Whatever the listing holds, output it without alteration.
◆ ◆ ◆
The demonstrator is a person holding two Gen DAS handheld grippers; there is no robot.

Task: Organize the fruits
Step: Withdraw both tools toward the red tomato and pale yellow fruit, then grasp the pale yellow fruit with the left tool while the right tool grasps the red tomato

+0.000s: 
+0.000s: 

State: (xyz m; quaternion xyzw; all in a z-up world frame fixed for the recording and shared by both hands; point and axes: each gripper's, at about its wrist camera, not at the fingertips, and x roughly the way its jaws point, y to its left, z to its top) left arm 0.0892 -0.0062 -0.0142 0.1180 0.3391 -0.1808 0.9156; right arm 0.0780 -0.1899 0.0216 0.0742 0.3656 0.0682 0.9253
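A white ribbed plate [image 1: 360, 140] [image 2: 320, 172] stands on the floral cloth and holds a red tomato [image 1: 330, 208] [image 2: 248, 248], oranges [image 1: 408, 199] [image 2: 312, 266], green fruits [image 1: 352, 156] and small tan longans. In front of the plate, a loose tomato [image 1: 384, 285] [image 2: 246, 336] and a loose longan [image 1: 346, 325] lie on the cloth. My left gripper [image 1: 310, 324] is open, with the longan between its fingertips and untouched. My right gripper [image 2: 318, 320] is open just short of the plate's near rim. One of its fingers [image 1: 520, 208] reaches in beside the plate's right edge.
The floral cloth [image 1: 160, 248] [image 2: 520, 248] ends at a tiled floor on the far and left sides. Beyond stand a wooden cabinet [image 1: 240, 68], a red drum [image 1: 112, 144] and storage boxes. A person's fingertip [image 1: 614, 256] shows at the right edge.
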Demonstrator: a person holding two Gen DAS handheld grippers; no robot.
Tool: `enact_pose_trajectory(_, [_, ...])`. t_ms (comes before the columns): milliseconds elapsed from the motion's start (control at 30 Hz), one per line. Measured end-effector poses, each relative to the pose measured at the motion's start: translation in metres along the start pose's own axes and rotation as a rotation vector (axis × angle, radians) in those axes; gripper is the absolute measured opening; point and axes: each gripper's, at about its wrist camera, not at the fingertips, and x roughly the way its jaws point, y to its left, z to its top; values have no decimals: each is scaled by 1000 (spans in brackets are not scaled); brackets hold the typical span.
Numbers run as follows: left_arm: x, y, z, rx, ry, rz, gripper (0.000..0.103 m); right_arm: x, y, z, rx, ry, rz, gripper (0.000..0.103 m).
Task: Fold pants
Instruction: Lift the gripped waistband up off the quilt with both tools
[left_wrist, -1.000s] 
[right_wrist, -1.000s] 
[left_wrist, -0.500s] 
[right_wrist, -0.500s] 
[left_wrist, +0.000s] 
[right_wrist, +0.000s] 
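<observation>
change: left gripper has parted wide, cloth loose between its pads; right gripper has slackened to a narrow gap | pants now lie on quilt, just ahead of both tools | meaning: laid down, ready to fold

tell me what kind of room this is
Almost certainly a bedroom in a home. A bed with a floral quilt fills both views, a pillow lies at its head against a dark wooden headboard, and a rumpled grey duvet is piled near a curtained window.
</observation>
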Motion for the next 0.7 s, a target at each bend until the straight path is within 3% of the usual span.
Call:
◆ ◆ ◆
*ANSWER SECTION*
The demonstrator is a person holding two Gen DAS handheld grippers; there is no robot.

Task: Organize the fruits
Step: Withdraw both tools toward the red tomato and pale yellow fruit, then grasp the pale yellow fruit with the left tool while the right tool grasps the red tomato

+0.000s: 
+0.000s: 

State: (xyz m; quaternion xyzw; all in a z-up world frame fixed for the recording and shared by both hands; point and axes: each gripper's, at about its wrist camera, not at the fingertips, and x roughly the way its jaws point, y to its left, z to its top) left arm 0.0892 -0.0062 -0.0142 0.1180 0.3391 -0.1808 0.9156; right arm 0.0780 -0.1899 0.0216 0.0742 0.3656 0.0682 0.9253
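A white ribbed plate [image 1: 360, 140] [image 2: 320, 172] stands on the floral cloth and holds a red tomato [image 1: 330, 208] [image 2: 248, 248], oranges [image 1: 408, 199] [image 2: 312, 266], green fruits [image 1: 352, 156] and small tan longans. In front of the plate, a loose tomato [image 1: 384, 285] [image 2: 246, 336] and a loose longan [image 1: 346, 325] lie on the cloth. My left gripper [image 1: 310, 324] is open, with the longan between its fingertips and untouched. My right gripper [image 2: 318, 320] is open just short of the plate's near rim. One of its fingers [image 1: 520, 208] reaches in beside the plate's right edge.
The floral cloth [image 1: 160, 248] [image 2: 520, 248] ends at a tiled floor on the far and left sides. Beyond stand a wooden cabinet [image 1: 240, 68], a red drum [image 1: 112, 144] and storage boxes. A person's fingertip [image 1: 614, 256] shows at the right edge.
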Demonstrator: a person holding two Gen DAS handheld grippers; no robot.
Tool: `enact_pose_trajectory(_, [_, ...])`. t_ms (comes before the columns): milliseconds elapsed from the motion's start (control at 30 Hz), one per line. Measured end-effector poses, each relative to the pose measured at the motion's start: translation in metres along the start pose's own axes and rotation as a rotation vector (axis × angle, radians) in those axes; gripper is the absolute measured opening; point and axes: each gripper's, at about its wrist camera, not at the fingertips, and x roughly the way its jaws point, y to its left, z to its top; values have no decimals: each is scaled by 1000 (spans in brackets are not scaled); brackets hold the typical span.
Numbers run as follows: left_arm: x, y, z, rx, ry, rz, gripper (0.000..0.103 m); right_arm: x, y, z, rx, ry, rz, gripper (0.000..0.103 m).
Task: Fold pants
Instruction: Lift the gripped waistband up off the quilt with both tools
[left_wrist, -1.000s] 
[right_wrist, -1.000s] 
[left_wrist, -0.500s] 
[right_wrist, -0.500s] 
[left_wrist, +0.000s] 
[right_wrist, +0.000s] 
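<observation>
change: left gripper has parted wide, cloth loose between its pads; right gripper has slackened to a narrow gap | pants now lie on quilt, just ahead of both tools | meaning: laid down, ready to fold

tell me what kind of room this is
Almost certainly a bedroom in a home. A bed with a floral quilt fills both views, a pillow lies at its head against a dark wooden headboard, and a rumpled grey duvet is piled near a curtained window.
</observation>
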Motion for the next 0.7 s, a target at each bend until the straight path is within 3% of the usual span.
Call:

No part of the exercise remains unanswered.